Chatty Machines? Future Computers Could Communicate Like Humans

Binary code.
What if humans could speak to computers the same way they speak to other humans? (Image credit: DARPA)

In the future, you might be able to talk to computers and robots the same way you talk to your friends.

Researchers are trying to break down the language barrier between humans and computers, as part of a new program from the Defense Advanced Projects Agency (DARPA), which is responsible for developing new technologies for the U.S. military. The program — dubbed Communicating with Computers (CwC) — aims to get computers to express themselves more like humans by enabling them to use spoken language, facial expressions and gestures to communicate.

"[T]oday we view computers as tools to be activated by a few clicks or keywords, in large part because we are separated by a language barrier," Paul Cohen, DARPA's CwC program manager, said in a statement. "The goal of CwC is to bridge that barrier, and in the process encourage the development of new problem-solving technologies." [Humanoid Robots to Flying Cars: 10 Coolest DARPA Projects]

One of the problem-solving technologies that CwC could help further is the computer-based modeling used in cancer research. Computers previously developed by DARPA are already tasked with creating models of the complicated molecular processes that cause cells to become cancerous. But while these computers can churn out models quickly, they're not so adept at judging if the models are actually plausible and worthy of further research. If the computers could somehow seek the opinions of flesh-and-blood biologists, the work they do would likely be more useful for cancer researchers.

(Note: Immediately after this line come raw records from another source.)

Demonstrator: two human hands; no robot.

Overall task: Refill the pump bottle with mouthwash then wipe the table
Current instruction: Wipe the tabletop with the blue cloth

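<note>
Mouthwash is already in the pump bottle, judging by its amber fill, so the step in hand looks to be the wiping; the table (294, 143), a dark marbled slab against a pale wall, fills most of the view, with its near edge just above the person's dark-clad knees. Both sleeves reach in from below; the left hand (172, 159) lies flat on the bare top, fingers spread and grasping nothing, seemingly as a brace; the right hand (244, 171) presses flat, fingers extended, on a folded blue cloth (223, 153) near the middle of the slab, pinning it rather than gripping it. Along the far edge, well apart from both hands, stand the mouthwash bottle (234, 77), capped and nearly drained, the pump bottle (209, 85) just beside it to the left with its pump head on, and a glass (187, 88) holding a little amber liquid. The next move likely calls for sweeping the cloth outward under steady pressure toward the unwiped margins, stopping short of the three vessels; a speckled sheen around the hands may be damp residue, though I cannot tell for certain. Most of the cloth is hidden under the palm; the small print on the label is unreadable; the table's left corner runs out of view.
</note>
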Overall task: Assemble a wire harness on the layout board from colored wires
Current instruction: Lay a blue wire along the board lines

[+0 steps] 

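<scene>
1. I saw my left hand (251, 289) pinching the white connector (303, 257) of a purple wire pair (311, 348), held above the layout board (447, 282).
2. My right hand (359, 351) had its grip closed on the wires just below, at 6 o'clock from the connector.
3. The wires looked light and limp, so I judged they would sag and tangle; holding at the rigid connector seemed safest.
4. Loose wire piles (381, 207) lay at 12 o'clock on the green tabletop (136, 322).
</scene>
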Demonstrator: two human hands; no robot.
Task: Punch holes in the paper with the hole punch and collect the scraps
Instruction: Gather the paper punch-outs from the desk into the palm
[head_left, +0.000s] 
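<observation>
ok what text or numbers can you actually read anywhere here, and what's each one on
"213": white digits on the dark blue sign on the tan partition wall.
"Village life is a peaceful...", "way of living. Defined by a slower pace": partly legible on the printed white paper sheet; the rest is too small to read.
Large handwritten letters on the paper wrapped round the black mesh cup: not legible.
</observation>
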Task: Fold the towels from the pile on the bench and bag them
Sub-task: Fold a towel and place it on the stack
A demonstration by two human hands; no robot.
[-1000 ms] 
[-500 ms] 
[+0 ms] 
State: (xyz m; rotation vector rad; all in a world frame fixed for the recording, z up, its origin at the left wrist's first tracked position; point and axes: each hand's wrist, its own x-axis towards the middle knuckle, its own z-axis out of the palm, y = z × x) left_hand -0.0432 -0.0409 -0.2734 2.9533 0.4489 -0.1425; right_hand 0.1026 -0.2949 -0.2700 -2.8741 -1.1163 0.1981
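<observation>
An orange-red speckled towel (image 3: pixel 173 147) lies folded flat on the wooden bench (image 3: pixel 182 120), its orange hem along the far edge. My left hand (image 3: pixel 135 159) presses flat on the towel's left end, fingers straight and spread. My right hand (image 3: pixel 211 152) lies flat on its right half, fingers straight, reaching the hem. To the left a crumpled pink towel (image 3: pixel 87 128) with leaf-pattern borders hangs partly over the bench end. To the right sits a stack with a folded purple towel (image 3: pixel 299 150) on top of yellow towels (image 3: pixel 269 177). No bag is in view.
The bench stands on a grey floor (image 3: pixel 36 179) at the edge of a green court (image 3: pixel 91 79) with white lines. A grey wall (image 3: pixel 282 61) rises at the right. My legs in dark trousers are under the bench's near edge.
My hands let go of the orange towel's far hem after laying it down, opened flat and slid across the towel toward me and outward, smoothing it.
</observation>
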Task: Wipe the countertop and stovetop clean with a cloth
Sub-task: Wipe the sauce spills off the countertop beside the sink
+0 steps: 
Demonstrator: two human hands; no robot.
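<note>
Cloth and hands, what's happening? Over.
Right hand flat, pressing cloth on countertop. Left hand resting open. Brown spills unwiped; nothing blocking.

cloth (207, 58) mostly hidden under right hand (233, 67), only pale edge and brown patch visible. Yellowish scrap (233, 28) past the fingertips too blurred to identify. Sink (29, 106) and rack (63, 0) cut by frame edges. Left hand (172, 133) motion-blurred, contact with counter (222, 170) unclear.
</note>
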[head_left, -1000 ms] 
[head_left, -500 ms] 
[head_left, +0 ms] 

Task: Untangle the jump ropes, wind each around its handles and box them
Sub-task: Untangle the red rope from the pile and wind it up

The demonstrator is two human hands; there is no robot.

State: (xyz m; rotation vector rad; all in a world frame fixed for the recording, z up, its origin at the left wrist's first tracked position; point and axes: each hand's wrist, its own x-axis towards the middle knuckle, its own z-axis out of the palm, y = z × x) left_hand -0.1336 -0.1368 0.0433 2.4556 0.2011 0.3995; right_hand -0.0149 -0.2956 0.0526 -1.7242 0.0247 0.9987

“Because humans and machines have different abilities, collaborations between them might be very productive," Cohen said.

Of course, getting a computer to collaborate with a person is easier said than done. Putting ideas into words is something that humans do naturally, but communicating is actually more complicated than it may seem, according to DARPA.

"Human communication feels so natural that we don't notice how much mental work it requires," Cohen said. "But try to communicate while you're doing something else — the high accident rate among people who text while driving says it all — and you'll quickly realize how demanding it is."

To get computers up to the task of communicating with people, CwC researchers have devised several tasks that require computers and humans to work together toward a common goal. One of the tasks, known as "collaborative composition," involves storytelling. In this exercise, humans and computers take turns contributing sentences until they've composed a short story.

"This is a parlor game for humans, but a tremendous challenge for computers," Cohen said. "To do it well, the machine must keep track of the ideas in the story, then generate an idea about how to extend the story and express this idea in language."

Another assignment that the CwC is planning is known as "block world," which would require humans and computers to communicate to build structures out of toy blocks. There's a tricky part, though: neither humans nor computers will be told what to build. Instead, they'll have to work together to make a structure that can stand up of its own accord.

In the future, DARPA researchers hope that computers will be able to do more than play with blocks, of course. If it's successful, CwC could help advance the fields of roboticsand semi-autonomous systems. The programming and preconfigured interfaces currently used in these fields don't allow for easy communication between machines and humans. Better communications technologies could help robot operators use natural language to describe missions and give directions to the machines they operate both before and during operations. And in addition to making life easier for human operators, CwC could make it possible for robots to request advice or information from humans when they get into sticky situations.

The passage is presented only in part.